» **TASK TO CARRY OUT**
Copy out the data below, all of it, exactly.
=== SUPPLIED INFORMATION ===
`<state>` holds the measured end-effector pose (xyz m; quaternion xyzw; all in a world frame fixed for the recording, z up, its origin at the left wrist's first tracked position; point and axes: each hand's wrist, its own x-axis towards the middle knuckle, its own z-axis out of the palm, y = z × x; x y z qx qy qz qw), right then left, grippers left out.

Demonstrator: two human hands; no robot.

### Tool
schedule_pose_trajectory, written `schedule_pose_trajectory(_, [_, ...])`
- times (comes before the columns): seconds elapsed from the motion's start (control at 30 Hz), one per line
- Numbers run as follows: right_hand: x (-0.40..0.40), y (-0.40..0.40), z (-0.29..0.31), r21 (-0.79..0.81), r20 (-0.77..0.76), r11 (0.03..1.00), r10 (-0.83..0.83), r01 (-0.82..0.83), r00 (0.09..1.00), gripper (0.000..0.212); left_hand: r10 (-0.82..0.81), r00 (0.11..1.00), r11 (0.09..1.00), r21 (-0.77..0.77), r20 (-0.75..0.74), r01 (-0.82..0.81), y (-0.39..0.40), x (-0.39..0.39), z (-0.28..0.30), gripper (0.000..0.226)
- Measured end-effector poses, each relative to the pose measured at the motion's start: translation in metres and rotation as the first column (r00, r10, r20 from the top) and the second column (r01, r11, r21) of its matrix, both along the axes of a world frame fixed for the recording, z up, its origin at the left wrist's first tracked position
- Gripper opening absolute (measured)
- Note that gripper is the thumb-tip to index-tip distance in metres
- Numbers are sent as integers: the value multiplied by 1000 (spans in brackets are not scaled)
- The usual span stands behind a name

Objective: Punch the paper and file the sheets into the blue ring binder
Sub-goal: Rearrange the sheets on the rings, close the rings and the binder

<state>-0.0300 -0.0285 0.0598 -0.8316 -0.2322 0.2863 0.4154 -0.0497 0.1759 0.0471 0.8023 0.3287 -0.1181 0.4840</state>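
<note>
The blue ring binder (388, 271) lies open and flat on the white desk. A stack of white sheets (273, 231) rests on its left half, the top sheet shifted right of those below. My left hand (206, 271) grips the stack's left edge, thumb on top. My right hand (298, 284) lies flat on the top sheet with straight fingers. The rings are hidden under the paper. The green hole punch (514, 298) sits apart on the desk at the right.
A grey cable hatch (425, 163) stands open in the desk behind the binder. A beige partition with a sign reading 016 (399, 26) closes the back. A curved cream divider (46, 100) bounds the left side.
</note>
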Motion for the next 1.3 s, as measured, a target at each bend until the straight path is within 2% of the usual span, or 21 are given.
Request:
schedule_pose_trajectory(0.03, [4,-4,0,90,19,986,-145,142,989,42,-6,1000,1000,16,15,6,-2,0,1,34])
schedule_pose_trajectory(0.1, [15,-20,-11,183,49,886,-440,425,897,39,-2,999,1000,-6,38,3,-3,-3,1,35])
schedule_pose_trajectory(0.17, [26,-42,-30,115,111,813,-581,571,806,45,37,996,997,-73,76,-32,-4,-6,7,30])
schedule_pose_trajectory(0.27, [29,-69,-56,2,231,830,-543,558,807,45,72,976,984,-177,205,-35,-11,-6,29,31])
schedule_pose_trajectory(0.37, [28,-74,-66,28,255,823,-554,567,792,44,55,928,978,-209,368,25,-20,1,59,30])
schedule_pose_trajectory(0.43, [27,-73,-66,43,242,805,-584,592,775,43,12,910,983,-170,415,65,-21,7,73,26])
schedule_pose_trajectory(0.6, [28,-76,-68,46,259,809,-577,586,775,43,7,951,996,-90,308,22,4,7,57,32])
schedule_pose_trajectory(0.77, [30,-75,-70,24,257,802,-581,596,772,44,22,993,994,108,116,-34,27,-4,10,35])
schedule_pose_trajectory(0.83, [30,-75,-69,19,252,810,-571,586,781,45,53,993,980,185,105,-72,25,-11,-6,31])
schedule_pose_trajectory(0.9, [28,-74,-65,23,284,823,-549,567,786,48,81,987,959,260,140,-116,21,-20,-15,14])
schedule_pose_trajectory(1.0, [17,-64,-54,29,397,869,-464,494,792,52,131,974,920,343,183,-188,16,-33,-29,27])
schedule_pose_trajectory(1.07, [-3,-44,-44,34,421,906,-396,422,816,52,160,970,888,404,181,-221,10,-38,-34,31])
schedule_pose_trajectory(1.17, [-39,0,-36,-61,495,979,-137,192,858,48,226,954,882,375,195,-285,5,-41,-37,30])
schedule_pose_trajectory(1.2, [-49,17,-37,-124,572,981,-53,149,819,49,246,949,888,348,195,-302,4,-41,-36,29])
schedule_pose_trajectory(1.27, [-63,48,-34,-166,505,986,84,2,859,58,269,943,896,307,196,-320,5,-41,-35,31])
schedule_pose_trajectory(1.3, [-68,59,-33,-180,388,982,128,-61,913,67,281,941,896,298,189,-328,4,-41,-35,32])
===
» **ANSWER**
`<state>` holds the measured end-effector pose (xyz m; quaternion xyzw; all in a world frame fixed for the recording, z up, its origin at the left wrist's first tracked position; point and axes: each hand's wrist, its own x-axis towards the middle knuckle, its own z-axis out of the palm, y = z × x; x y z qx qy qz qw), right then left, grippers left out.

Demonstrator: two human hands; no robot.

### Tool
schedule_pose_trajectory, written `schedule_pose_trajectory(_, [_, ...])`
- times (comes before the columns): seconds elapsed from the motion's start (control at 30 Hz), one per line
- Numbers run as follows: right_hand: x (-0.40..0.40), y (-0.40..0.40), z (-0.29..0.31), r21 (-0.79..0.81), r20 (-0.77..0.76), r11 (0.03..1.00), r10 (-0.83..0.83), r01 (-0.82..0.83), r00 (0.09..1.00), gripper (0.000..0.212); left_hand: r10 (-0.82..0.81), r00 (0.11..1.00), r11 (0.09..1.00), r21 (-0.77..0.77), r20 (-0.75..0.74), r01 (-0.82..0.81), y (-0.39..0.40), x (-0.39..0.39), z (-0.28..0.30), gripper (0.000..0.226)
- Measured end-effector poses, each relative to the pose measured at the motion's start: translation in metres and rotation as the first column (r00, r10, r20 from the top) and the second column (r01, r11, r21) of its matrix, both along the axes of a world frame fixed for the recording, z up, its origin at the left wrist's first tracked position
- Gripper opening absolute (measured)
- Note that gripper is the thumb-tip to index-tip distance in metres
- Numbers are sent as integers: the value multiplied by 1000 (spans in brackets are not scaled)
- The usual span stands behind a name

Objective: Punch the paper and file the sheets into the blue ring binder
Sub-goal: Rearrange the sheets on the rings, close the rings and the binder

<state>-0.0300 -0.0285 0.0598 -0.8316 -0.2322 0.2863 0.4154 -0.0497 0.1759 0.0471 0.8023 0.3287 -0.1181 0.4840</state>
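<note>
The blue ring binder (388, 271) lies open and flat on the white desk. A stack of white sheets (273, 231) rests on its left half, the top sheet shifted right of those below. My left hand (206, 271) grips the stack's left edge, thumb on top. My right hand (298, 284) lies flat on the top sheet with straight fingers. The rings are hidden under the paper. The green hole punch (514, 298) sits apart on the desk at the right.
A grey cable hatch (425, 163) stands open in the desk behind the binder. A beige partition with a sign reading 016 (399, 26) closes the back. A curved cream divider (46, 100) bounds the left side.
</note>
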Motion for the next 1.3 s, as measured, a target at each bend until the straight path is within 2% of the usual span, or 21 are given.
Request:
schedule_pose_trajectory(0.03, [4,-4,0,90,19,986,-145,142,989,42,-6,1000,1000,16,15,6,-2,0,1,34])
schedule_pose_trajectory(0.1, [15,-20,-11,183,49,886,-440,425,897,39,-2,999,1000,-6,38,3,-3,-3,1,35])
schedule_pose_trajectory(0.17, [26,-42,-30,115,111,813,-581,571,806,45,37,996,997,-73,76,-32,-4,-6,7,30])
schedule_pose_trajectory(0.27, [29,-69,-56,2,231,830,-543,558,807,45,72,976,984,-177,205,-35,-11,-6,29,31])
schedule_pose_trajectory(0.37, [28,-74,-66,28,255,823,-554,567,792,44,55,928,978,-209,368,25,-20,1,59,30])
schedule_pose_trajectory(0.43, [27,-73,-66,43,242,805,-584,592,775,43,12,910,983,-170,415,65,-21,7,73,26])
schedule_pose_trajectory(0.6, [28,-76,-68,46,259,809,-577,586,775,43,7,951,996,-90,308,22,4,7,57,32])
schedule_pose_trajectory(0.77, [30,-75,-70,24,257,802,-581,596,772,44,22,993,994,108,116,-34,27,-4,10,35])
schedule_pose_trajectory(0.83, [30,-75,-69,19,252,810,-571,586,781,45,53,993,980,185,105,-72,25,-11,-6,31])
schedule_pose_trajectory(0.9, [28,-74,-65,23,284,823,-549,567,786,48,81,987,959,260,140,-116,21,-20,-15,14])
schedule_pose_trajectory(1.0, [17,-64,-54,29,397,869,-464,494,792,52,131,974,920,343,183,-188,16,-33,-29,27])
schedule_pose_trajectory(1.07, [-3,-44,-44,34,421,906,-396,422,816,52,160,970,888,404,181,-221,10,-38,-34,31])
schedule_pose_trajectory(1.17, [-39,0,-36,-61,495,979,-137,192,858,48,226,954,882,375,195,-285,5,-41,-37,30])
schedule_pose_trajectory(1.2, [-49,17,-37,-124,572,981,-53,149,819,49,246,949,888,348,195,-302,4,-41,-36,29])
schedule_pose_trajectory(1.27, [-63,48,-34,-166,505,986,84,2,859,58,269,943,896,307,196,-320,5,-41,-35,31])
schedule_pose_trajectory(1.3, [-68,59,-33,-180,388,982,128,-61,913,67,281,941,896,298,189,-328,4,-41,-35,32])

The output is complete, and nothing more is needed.